Christina Aguilera recorded the song for the soundtrack of The Spirit, a 2008 movie adaptation of the comic book series.

John Prine covered the song with Alison Krauss on his 2016 album of duets For Better, or Worse.

The song was also recorded and featured on releases by the Comedian Harmonists (in German, as "Wir sind von Kopf bis Fuß auf Liebe eingestellt", circa 1930); Zarah Leander (1931, in Swedish); Billie Holiday (1940); Sammy Davis Jr. (1962); Nina Simone (1966); Claudine Longet (1968); Lill Lindfors (1968, new Swedish lyrics); Denise McCann (1979); Techno Twins (1981); Klaus Nomi (1982); Family Fodder (1983); William S. Burroughs (1990, in German); Ute Lemper, in German and English, on her 1992 Illusions album; Marianne Faithfull (1997); Bryan Ferry (1999); the Puppini Sisters (2006); and Theo Bleckmann (2008); Patricia Kaas (2008, on the album Kabaret); and by Alain Kan (in English).

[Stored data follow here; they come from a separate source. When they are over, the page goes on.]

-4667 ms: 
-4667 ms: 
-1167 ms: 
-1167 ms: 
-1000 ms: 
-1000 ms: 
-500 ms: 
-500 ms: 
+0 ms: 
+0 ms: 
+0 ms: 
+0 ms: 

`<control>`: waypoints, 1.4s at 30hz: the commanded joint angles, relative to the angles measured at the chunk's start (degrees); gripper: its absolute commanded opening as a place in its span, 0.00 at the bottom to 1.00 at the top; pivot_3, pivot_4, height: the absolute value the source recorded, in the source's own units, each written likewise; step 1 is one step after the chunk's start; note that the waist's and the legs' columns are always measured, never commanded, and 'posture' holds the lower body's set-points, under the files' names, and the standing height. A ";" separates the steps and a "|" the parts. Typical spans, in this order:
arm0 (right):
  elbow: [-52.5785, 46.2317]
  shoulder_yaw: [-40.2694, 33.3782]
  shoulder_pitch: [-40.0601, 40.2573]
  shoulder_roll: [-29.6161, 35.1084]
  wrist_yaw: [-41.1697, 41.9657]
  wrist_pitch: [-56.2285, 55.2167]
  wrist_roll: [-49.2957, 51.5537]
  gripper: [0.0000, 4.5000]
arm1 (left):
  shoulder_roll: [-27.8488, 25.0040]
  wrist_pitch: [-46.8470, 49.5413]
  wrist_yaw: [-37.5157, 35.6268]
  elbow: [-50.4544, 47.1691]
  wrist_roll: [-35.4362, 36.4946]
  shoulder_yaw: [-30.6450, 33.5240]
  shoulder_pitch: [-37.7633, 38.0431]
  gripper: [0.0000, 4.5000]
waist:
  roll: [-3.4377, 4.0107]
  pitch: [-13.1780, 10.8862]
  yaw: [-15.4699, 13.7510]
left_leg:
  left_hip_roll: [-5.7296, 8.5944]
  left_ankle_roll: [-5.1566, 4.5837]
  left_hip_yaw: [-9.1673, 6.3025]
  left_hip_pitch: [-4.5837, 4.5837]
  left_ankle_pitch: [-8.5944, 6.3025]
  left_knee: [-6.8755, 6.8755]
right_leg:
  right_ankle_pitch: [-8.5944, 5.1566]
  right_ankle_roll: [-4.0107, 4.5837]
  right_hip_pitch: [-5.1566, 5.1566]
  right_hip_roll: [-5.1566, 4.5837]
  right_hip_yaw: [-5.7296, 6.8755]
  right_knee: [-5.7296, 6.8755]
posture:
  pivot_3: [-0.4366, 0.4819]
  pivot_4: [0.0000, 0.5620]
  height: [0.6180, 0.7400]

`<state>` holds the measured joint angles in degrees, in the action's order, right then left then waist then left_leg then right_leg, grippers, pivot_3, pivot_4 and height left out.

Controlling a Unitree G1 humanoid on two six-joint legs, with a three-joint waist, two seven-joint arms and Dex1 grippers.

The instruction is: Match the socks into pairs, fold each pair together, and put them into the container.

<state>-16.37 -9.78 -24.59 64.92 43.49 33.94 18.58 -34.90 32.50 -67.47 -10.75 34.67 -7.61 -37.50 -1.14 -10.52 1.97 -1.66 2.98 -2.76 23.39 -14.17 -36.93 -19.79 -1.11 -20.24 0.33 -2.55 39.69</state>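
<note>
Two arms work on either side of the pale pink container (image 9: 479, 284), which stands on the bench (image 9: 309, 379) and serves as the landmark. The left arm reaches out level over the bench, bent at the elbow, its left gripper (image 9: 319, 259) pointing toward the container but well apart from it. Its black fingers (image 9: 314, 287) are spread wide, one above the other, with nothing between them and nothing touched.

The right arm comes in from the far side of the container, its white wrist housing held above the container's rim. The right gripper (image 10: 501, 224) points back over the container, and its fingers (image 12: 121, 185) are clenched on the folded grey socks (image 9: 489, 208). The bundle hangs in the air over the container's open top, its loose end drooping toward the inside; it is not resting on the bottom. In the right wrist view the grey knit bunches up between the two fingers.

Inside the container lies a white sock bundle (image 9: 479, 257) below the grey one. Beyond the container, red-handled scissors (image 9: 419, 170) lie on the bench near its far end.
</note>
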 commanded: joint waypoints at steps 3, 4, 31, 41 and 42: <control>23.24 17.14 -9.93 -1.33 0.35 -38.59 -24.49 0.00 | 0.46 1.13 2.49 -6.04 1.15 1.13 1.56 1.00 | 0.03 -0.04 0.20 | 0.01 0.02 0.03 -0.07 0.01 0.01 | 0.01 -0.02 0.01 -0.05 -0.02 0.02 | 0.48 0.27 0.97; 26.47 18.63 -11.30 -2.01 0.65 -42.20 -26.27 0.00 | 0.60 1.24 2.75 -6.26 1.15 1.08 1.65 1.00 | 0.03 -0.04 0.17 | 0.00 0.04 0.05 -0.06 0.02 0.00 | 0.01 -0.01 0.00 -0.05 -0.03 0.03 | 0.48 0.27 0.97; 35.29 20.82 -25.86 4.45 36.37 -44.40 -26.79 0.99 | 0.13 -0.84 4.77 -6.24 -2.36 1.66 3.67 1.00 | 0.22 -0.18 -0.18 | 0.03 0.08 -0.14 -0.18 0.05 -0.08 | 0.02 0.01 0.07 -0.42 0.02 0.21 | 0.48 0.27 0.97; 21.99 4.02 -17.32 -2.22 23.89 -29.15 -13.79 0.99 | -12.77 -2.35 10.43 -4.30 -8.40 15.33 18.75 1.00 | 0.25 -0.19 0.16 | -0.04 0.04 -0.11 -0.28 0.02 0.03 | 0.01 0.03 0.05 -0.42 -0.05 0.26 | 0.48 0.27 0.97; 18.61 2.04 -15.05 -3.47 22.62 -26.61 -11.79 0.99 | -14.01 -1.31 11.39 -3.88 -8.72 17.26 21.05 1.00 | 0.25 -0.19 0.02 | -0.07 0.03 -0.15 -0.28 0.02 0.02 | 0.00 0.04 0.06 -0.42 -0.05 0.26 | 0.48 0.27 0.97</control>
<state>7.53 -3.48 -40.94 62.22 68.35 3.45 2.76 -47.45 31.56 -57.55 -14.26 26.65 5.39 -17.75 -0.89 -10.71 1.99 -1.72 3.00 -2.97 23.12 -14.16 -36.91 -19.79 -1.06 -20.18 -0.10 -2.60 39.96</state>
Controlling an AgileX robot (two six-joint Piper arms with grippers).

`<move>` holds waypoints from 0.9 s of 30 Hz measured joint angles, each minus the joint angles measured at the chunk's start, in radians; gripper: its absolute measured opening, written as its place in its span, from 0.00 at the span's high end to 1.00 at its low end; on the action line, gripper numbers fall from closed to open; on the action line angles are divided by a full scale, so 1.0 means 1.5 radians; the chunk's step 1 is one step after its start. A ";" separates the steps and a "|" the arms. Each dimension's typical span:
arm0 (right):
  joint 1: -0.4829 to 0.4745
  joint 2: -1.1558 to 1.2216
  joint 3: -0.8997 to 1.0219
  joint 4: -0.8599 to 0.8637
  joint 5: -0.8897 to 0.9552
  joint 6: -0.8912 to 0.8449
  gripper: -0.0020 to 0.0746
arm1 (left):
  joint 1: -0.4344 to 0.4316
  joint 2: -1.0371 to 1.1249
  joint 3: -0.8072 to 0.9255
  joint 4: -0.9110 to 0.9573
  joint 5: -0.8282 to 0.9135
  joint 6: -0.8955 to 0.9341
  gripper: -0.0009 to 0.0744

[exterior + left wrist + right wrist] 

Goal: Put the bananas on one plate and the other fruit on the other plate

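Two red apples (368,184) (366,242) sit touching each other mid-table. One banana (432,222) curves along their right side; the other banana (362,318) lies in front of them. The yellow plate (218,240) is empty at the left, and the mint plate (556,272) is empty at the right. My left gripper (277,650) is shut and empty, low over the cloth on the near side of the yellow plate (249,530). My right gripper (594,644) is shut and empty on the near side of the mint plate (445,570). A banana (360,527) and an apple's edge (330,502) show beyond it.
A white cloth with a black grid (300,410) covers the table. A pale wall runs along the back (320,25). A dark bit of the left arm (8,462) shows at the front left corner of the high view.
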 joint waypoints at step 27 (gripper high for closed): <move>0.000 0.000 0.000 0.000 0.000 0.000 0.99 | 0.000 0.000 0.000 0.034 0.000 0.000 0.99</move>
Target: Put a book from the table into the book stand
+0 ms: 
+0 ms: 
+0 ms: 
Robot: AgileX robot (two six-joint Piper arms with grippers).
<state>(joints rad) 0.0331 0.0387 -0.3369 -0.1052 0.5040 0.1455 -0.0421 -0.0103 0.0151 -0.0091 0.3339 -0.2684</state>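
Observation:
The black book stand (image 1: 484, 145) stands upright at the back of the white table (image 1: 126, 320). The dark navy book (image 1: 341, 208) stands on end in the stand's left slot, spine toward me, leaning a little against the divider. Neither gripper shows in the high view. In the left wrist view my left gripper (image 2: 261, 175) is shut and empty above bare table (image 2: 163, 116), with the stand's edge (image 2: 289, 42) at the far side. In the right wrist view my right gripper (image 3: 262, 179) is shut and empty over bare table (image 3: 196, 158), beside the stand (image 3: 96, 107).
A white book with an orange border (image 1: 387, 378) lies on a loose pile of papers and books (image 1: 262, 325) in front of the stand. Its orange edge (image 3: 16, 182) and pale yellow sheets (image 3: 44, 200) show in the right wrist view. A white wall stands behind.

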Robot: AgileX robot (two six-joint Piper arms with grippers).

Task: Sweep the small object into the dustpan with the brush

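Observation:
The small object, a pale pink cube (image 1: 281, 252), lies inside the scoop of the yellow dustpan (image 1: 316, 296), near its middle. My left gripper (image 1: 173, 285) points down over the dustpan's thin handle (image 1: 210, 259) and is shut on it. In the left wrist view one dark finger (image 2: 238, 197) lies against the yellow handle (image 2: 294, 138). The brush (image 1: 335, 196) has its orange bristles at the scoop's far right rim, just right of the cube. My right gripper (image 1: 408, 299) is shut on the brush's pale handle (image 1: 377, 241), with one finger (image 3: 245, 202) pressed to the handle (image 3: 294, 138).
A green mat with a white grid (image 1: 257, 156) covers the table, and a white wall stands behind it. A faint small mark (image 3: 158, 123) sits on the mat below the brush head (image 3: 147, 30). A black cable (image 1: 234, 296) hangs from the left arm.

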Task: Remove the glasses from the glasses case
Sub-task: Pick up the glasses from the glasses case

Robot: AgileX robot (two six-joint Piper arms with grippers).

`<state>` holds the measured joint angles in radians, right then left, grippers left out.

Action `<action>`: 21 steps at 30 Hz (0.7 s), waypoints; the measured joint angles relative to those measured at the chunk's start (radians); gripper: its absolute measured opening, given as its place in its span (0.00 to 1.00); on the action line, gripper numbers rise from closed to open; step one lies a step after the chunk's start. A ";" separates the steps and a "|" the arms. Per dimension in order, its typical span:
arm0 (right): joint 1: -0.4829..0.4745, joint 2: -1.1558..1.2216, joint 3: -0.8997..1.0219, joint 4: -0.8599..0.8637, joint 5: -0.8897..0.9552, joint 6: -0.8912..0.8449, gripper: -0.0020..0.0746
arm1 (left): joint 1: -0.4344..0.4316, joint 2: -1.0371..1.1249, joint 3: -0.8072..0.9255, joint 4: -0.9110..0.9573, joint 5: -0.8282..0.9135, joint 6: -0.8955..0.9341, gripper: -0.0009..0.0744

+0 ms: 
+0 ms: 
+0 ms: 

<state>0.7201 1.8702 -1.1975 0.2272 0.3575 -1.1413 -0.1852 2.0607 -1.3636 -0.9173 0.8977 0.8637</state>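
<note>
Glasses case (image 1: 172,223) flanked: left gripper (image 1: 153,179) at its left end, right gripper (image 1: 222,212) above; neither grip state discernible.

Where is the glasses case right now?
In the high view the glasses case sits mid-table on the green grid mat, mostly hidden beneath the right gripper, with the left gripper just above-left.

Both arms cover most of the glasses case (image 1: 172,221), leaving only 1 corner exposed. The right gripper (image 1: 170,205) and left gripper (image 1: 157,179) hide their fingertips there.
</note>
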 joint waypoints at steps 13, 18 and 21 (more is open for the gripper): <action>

The 1974 Mel Brooks film Blazing Saddles features a performance by Madeline Kahn of a song called "I'm Tired", a parody of Dietrich's performance of the Hollaender song in The Blue Angel. The song lyrics are parodied in an original Star Trek novel, How Much for Just the Planet? (1987) by John M. Ford. "Falling in Love Again" was also sung by Guy Siner (as Lieutenant Gruber) in an episode of the sitcom 'Allo 'Allo!

Madonna sang a few lines of the song during The Girlie Show Tour in 1993. It also was featured on the Bonzo Dog Doo Dah Band's 40th anniversary tour in 2006.